Baie de Ngaliema : L’Hôtel de Ville de Kinshasa lance un ultimatum de 48 heures contre les constructions anarchiques

  • avril 23, 2025
  • 3 min read
Baie de Ngaliema : L’Hôtel de Ville de Kinshasa lance un ultimatum de 48 heures contre les constructions anarchiques

Dans un contexte où les défis urbanistiques et environnementaux deviennent de plus en plus pressants dans la capitale congolaise, les autorités urbaines ont décidé de frapper fort. À travers un communiqué officiel daté du 22 avril 2025, le Gouverneur de la ville de Kinshasa a annoncé un délai de 48 heures, accordé aux occupants illégaux installés le long de la baie de Ngaliema, pour quitter les lieux sans condition.
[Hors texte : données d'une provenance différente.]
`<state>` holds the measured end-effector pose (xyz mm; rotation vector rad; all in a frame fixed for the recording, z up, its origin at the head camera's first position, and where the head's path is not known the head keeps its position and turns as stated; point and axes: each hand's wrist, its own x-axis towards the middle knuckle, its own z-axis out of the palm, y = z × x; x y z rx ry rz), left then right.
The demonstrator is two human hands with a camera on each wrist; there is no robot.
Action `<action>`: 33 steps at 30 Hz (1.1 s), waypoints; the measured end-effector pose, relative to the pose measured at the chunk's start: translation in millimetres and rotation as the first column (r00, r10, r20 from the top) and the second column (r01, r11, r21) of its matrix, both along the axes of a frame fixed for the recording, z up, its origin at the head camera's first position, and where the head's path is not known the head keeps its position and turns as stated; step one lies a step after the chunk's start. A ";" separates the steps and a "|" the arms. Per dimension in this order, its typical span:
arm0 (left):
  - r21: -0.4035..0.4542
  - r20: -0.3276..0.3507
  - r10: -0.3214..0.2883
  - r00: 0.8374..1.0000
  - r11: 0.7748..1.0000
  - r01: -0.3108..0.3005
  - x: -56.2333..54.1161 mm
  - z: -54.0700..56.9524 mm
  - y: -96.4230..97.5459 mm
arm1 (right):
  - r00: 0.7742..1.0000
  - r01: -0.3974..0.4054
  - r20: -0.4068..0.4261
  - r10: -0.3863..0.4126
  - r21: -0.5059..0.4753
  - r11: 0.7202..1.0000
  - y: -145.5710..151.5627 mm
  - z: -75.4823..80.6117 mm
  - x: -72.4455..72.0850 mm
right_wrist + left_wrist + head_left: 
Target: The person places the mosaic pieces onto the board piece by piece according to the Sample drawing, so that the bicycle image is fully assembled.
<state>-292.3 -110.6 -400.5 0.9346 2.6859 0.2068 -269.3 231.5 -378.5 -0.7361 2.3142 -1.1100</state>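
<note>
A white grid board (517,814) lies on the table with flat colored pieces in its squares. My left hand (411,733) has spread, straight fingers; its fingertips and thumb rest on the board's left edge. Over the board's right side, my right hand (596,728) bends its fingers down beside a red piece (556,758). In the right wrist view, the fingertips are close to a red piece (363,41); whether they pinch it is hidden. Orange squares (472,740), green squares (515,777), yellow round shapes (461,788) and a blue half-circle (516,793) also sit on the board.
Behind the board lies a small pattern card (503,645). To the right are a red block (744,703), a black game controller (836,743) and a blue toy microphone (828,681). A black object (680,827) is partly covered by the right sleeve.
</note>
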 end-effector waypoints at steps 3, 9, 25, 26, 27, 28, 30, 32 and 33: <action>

Cette décision drastique s’inscrit dans une série de mesures visant à rétablir l’ordre dans l’aménagement du territoire, en mettant fin à l’anarchie qui gangrène cette zone pourtant stratégique. Les constructions érigées sans autorisation enfreignent non seulement les normes d’urbanisme en vigueur, mais compromettent également des infrastructures d’intérêt public, notamment le périmètre de sécurité de l’usine de captage d’eau de la REGIDESO, essentielle à l’alimentation en eau potable de plusieurs quartiers de la capitale.

« Il s’agit de faire respecter les normes urbanistiques, de réguler les servitudes publiques et de préserver les installations vitales telles que celles de la REGIDESO », souligne le communiqué de l’Hôtel de Ville. Cette déclaration traduit la volonté ferme de l’exécutif provincial de mettre fin à une tolérance qui, jusque-là, a favorisé l’occupation désordonnée des emprises publiques, au détriment du bien commun.

Par ailleurs, cette opération s’inscrit dans un programme plus large de réhabilitation du front fluvial de Kinshasa, régulièrement défiguré par des constructions illégales, souvent à haut risque écologique et sécuritaire. La baie de Ngaliema, en particulier, est exposée à de multiples dangers, allant de l’érosion accélérée à la pollution directe du fleuve Congo, causée par le rejet incontrôlé de déchets issus des habitats informels.

Il convient de rappeler que ce n’est pas la première fois que des mesures de déguerpissement sont annoncées dans la capitale. Toutefois, les précédentes initiatives se sont souvent heurtées à des résistances sociales, à des arrangements politiques ou à l’absence d’alternatives crédibles de relogement. Le succès de cette nouvelle campagne dépendra donc de la rigueur des opérations, mais aussi de la capacité de l’État à accompagner humainement les personnes concernées.

La société civile, tout en saluant la rigueur de cette décision, appelle néanmoins les autorités à conjuguer cette fermeté avec un volet social, notamment en évitant des violations des droits humains lors des opérations de démolition. Une mobilisation interinstitutionnelle est également attendue pour garantir l’efficacité et la durabilité de cette action.